Pensaba en la naturaleza misma de mi misión como profesor. Al final, eso es lo que uno busca, ¿no? Ese es el sentido mismo de la travesía: enseñar, y ojalá con el tiempo, esas semillas se tornen en grandes guerreros y personas de bien. Y obvio, si me superan eventualmente, enhorabuena. Aún así, con todo el romanticismo inmiscuido en las palabras anteriores, hay profesores que evitan luchar con sus alumnos. Quizás no pueden tolerar el doloroso hecho de que un individuo, que no sabía absolutamente nada, ahora lo domine en un arte en el que él – supuestamente – es un experto. Cría cuervos y te sacarán los ojos, dicen por ahí. Lo malo, es que ellos creen que aplica en nuestro arte y eso no puede estar más alejado de la realidad. Es un tema de ego. Y se los aseguro, el ego ha matado más personas que todas las espadas juntas a lo largo de la historia. Por tanto, debemos nosotros, como profesores, asegurarnos de que la generación que viene detrás sea mejor que nosotros en todos los aspectos. Mucho mejor. Si no hacemos esto, la humanidad seguirá cayendo en picada.

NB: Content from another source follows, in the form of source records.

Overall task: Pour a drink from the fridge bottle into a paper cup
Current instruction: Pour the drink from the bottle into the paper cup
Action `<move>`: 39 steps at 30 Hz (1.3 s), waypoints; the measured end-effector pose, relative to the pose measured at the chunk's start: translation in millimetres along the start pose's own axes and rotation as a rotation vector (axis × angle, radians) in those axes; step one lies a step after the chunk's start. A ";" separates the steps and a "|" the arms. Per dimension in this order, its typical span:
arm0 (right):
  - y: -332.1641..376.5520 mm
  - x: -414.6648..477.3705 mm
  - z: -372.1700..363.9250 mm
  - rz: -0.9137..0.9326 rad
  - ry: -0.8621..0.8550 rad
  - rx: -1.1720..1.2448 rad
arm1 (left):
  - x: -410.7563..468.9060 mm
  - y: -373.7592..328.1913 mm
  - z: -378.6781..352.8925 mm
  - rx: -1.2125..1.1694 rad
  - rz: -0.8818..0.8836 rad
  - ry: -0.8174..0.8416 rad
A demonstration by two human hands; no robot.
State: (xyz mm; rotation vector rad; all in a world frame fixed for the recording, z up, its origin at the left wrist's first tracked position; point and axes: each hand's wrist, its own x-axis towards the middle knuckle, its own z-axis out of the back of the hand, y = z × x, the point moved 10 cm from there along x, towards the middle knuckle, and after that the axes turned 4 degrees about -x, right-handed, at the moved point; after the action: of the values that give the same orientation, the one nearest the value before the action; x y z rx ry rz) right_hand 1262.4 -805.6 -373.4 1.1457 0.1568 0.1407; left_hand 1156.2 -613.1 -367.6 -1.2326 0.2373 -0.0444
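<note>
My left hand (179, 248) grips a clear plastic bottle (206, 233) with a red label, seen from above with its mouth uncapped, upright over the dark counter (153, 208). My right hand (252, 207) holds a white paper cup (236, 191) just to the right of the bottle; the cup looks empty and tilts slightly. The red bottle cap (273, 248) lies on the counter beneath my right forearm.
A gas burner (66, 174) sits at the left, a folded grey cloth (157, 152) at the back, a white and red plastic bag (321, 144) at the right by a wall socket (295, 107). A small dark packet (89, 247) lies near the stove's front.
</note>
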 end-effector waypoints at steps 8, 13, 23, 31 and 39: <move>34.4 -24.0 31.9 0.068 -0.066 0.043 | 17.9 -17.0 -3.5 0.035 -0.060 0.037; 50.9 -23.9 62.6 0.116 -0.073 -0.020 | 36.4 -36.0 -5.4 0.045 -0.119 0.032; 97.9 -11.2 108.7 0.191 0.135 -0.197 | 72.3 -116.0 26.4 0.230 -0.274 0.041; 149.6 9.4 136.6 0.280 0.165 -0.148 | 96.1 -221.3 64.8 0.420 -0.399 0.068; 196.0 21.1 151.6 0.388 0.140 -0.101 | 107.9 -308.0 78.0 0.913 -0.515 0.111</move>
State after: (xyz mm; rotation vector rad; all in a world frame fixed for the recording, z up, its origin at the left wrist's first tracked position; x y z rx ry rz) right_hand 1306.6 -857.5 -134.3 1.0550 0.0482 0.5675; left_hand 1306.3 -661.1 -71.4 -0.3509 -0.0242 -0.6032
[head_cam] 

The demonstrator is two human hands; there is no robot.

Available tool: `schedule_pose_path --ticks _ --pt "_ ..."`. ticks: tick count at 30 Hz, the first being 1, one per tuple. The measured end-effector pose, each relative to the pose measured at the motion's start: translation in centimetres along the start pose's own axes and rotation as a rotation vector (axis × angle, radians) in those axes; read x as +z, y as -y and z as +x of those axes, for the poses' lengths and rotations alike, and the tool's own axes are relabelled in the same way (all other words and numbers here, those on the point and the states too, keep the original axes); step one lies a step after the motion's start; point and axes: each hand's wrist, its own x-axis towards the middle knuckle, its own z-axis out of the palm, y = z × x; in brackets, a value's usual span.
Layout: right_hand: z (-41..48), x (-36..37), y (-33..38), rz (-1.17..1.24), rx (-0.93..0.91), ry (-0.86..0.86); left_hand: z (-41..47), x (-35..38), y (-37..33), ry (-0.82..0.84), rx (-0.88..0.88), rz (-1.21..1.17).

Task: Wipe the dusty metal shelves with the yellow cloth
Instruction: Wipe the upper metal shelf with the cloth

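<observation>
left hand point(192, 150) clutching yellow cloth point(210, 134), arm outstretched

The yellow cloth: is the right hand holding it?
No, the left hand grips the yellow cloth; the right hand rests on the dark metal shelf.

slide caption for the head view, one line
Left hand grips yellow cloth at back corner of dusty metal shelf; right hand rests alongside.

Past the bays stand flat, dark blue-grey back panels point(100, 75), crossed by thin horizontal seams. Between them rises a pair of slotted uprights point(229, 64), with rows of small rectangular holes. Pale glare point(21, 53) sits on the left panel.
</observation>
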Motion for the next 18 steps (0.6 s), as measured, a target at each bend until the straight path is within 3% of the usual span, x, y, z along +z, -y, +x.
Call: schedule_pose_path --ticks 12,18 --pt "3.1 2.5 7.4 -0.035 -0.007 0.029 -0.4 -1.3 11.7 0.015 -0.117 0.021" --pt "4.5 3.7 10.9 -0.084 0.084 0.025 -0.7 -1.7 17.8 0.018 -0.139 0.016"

Entonces, tuve una revelación. Me di cuenta de que el cinturón negro, a la final, no representa el hecho de ser invencible y tampoco representa una victoria eterna. Representa algo mucho más noble y sincero, representa esa naturaleza tan primitiva del ser humano de no darse por vencido. Un guerrero de verdad, decía mi profesor, no es aquel que siempre gana. Un guerrero de verdad es el que siempre lucha, sin importar las consecuencias.
El cinturón negro de tela lo puedo comprar en cualquier tienda y atarlo a mi cintura — como muchos lo hacen. Finalmente, para lo único que sirve es para amarrarse el kimono. Pero la filosofía, la forma de ver la vida, el ethos, no lo puedes comprar en ningún lado. Eso tienes que vivir y respirar en carne propia. Ponerte el kimono día tras día, curarte las lesiones, ganar, perder, llorar, sufrir. Debes pasar por todo eso antes de ser merecedor de aprender las lecciones. Lo dulce, sin lo amargo, no es tan dulce, escuche alguna vez por ahí. Aprendí que cualquiera que adopte esta mentalidad, asegura que su peregrinaje a través de este maravilloso arte sea sublime. Y lo que es mejor aún, su vida entera cambiará para siempre.
Ahora, por el otro lado, si permites que el ego te guíe, seguirás a esa horda de personas que han abandonado el camino, antes de siquiera empezarlo. Al final del día, la decision es tuya.